WHAT THE TASK ASKS: Of all the lines in the material, how many carry the string "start"? Respond with the number by itself.

=-=-=

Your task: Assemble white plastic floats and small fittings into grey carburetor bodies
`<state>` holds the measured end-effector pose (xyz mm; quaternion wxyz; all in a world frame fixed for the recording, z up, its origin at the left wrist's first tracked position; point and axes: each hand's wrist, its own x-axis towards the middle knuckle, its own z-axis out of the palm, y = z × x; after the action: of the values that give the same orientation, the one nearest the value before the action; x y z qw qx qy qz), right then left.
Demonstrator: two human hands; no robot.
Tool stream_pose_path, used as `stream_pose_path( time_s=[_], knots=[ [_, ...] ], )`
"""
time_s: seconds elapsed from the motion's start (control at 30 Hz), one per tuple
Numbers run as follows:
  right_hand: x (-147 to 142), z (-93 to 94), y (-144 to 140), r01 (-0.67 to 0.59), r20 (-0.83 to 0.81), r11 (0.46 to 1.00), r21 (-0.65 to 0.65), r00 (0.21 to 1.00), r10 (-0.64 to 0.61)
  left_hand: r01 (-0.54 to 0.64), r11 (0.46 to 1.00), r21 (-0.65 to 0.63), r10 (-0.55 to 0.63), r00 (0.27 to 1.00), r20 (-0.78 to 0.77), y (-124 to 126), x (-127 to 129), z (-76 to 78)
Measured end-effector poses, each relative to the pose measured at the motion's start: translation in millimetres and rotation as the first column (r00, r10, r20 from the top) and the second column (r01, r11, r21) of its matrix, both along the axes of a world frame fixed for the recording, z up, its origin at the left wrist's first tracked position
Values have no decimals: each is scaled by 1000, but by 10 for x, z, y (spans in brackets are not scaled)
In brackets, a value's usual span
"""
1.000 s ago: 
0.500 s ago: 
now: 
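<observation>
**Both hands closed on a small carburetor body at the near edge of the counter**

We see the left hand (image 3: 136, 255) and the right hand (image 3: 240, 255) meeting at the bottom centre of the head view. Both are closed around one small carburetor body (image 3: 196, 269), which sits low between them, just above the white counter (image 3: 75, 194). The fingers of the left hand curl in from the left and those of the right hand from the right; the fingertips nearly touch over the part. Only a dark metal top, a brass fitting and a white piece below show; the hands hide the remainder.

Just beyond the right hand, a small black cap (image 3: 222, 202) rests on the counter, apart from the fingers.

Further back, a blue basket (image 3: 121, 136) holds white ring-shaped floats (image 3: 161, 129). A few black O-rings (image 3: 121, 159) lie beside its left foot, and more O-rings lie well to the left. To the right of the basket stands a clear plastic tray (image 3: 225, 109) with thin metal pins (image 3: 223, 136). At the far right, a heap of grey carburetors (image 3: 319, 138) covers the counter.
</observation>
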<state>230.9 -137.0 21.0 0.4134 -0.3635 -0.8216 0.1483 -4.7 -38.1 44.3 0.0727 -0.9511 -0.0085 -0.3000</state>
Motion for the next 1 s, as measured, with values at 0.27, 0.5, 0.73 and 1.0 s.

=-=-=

TASK RESULT: 2